В течение зимы 1940-41 г. мне приходилось в кругу как военных, так и штатских выслушивать все больше опасений насчет дальнейшего ведения войны. Наряду с безобидной критикой руководства звучали и такие реплики, как «война проиграна». Гитлера упрекали в том, что, будучи впечатлительным и эмоционально реагирующим политиком, он постоянно чувствует себя униженным и оскорбленным англичанами. А теперь еще хочет затеять без какой-либо необходимости и войну на два фронта, не имея для того в достаточном объеме прежде всего производственных мощностей и сырья.
Таких критических голосов было меньше, но не прислушиваться к ним я не мог, потому что в большинстве случаев критики отстаивали этот взгляд всерьез и упорно. Убедить меня они тогда не смогли. Несмотря на некоторые сомнения, я стоял на той точке зрения, что Гитлер закалькулировал все настолько четко и трезво, что никакой катастрофы произойти не может. На мой взгляд, эти оппоненты – критики и скептики – хотя и причисляли себя по большей части к «высшим кругам», допускали коренную ошибку. Они презрительно глядели на фюрера сверху вниз, отказывая ему в позитивном сотрудничестве; более того, некоторые даже боролись против него, полагая, что тем самым могут уберечь страну от беды. Они либо не осознавали, либо не хотели видеть, что народ стоял за Гитлера, тем самым делая его в этом конфликте сильнее оппонентов.
Эти впечатления укрепили мое положительное отношение к Гитлеру. Путь негативной оппозиции казался мне совершенно ложным, особенно после того, как я не раз убеждался, что с фюрером можно говорить; его даже, при верном подходе, удавалось убедить. Я часто становился очевидцем того (или слышал собственными ушами), как генералы, офицеры высоких чинов, говоря с ним, не могли найти правильного тона. После того как он неоднократно (перед Польской кампанией или перед войной против Франции) ощущал оппозиционность к себе именно со стороны сухопутных войск (хотя после этих походов правота его блестяще подтверждалась), Гитлер стал склоняться к тому, чтобы воспринимать критическую установку старого, особенно консервативного, офицерства как пораженчество. Он лично говорил мне: «Просто не могу понять этого; ведь если человек выбирает себе профессию солдата, офицера, то война должна быть его самым страстным стремлением, она же позволяет ему однажды применить свою профессию! Это издавна было традицией прусского офицера. Солдат, генерал не может делать своей задачей удержать меня от войны, тормозя формирование войск и вооружение. Это же саботаж! Все должно быть совсем наоборот: солдаты обязаны так добиваться войны, чтобы именно политики их сдерживали. Но мне кажется, генералы боятся противника. Неужели они считают меня столь глупым, что я не способен верно осознать или оценить его сильные и слабые стороны?».
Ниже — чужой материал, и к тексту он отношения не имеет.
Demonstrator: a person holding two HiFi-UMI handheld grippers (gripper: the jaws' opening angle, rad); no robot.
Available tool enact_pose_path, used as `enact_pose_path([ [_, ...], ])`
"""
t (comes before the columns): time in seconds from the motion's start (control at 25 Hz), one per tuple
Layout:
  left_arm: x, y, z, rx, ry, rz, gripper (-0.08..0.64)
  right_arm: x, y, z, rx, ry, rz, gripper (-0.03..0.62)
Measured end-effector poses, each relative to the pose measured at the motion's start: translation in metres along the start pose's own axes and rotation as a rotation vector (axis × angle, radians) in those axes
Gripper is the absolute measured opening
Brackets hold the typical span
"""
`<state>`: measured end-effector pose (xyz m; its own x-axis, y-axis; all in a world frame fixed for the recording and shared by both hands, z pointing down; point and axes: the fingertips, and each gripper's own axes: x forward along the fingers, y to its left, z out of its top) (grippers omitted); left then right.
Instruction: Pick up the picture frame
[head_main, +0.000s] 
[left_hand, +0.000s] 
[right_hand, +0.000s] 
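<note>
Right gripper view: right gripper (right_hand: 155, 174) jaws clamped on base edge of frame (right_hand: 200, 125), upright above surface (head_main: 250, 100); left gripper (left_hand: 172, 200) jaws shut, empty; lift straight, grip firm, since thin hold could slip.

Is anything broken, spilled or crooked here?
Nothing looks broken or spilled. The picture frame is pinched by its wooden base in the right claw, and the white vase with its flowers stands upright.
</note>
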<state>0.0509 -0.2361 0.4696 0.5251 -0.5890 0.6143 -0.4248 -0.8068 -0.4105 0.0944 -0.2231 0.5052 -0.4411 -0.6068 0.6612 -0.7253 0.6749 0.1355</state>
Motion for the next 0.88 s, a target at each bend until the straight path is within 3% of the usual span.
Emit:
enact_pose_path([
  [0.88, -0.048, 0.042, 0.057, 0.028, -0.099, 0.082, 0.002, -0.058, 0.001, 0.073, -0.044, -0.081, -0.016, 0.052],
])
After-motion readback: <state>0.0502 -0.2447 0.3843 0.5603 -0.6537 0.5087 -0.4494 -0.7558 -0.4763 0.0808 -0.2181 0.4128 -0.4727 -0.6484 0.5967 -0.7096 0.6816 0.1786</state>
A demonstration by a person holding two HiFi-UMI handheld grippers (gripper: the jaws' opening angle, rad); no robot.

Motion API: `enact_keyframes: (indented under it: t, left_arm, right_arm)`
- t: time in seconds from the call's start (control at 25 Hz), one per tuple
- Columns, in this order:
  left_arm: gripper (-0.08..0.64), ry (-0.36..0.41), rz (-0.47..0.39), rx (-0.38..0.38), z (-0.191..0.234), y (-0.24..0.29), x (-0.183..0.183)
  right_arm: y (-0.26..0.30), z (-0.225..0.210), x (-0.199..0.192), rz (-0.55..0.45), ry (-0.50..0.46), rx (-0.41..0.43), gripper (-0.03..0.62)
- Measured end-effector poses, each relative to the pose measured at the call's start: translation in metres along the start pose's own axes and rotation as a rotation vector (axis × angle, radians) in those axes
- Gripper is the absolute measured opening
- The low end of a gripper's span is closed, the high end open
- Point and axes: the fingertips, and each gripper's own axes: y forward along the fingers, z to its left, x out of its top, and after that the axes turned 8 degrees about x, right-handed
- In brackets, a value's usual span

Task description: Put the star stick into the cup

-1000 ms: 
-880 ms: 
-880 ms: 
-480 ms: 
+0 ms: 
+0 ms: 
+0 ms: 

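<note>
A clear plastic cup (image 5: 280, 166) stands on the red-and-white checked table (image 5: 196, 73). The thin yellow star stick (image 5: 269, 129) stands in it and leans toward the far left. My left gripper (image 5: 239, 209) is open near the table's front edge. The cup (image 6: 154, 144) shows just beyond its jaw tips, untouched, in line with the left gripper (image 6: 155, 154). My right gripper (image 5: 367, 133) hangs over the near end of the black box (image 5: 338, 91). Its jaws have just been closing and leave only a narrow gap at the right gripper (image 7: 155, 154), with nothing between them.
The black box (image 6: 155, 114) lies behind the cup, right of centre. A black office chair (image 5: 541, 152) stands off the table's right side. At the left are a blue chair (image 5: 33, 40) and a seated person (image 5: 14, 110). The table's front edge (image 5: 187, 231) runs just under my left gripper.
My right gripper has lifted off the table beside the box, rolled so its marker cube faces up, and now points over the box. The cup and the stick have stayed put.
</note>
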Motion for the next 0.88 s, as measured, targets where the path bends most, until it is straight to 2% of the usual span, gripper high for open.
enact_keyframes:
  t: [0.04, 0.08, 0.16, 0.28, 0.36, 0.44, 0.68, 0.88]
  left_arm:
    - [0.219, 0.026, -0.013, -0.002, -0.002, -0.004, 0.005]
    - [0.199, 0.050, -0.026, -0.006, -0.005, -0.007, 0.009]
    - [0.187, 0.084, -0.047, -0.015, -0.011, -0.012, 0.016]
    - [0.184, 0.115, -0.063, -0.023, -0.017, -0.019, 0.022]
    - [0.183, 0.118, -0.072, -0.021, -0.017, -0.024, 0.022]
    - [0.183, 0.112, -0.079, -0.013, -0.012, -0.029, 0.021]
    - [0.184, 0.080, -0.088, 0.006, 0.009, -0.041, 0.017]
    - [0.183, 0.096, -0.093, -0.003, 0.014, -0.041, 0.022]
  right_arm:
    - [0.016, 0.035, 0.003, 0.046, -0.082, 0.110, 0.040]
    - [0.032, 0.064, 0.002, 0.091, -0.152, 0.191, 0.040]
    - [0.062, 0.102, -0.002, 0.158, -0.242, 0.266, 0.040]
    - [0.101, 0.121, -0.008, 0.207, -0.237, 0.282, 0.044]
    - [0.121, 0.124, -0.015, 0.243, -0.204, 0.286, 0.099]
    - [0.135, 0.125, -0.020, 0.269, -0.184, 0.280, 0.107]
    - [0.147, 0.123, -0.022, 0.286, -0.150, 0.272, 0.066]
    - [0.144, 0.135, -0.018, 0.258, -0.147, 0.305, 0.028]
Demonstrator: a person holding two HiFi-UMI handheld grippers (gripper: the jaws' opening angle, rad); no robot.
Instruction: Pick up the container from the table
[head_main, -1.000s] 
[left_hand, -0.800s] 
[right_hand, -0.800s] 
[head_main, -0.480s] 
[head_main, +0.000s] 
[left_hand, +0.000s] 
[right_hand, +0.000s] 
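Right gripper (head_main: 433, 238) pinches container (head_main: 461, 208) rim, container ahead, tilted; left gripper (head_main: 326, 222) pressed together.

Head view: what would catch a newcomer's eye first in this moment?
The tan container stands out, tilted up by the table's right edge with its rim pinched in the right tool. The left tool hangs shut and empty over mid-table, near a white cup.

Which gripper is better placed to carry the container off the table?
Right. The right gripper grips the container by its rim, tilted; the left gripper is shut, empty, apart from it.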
В течение первых лет войны все явственнее ощущалось противодействие церквей, особенно протестантской{212}; они отвергали планы Гитлера, причем так поступали не только священнослужители, но и, в большей мере, землевладельцы, аристократия и дворянство, офицеры и чиновники высоких рангов. В их среде этой зимой возникали перед походом на Россию отдельные группы, пытавшиеся сорвать планы Гитлера. Они считали его позицию совершенно антихристианской: он, мол, против церквей и хочет их упразднить. Во время войны фюрер неоднократно говорил, что и не помышляет ликвидировать церкви. Он ясно осознавал естественное желание народа иметь твердую веру, а также и то, что для этого необходима организация, которая поможет народу ее обрести. Гитлер подвергал критике только антинациональное мировоззрение священнослужителей: они не связаны с народом и не знают, чего тот хочет.